# WHAT YOU HAVE TO DO:
Report, in full, each line of the material below in which the string "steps" occurs.

# DATASET CONTENT:

******************************

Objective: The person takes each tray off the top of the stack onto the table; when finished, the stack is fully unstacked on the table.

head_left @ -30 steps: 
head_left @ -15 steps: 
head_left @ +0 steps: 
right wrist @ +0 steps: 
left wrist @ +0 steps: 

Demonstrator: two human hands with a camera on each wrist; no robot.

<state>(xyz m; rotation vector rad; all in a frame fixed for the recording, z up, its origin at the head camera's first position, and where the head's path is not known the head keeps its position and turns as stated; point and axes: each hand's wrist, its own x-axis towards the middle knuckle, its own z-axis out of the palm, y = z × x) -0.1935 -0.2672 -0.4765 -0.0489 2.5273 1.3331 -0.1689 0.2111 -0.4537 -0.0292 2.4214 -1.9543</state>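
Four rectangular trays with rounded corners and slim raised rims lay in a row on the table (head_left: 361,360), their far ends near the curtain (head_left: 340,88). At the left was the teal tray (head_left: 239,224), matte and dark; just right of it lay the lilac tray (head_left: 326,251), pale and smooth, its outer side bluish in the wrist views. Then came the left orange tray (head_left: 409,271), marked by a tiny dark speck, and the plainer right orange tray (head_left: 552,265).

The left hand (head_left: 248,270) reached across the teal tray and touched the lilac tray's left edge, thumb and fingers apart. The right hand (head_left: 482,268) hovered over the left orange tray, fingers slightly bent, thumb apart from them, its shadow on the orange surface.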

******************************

# RESULT OF THIS TASK:
head_left @ -30 steps: 
head_left @ -15 steps: 
head_left @ +0 steps: 
right wrist @ +0 steps: 
left wrist @ +0 steps: 

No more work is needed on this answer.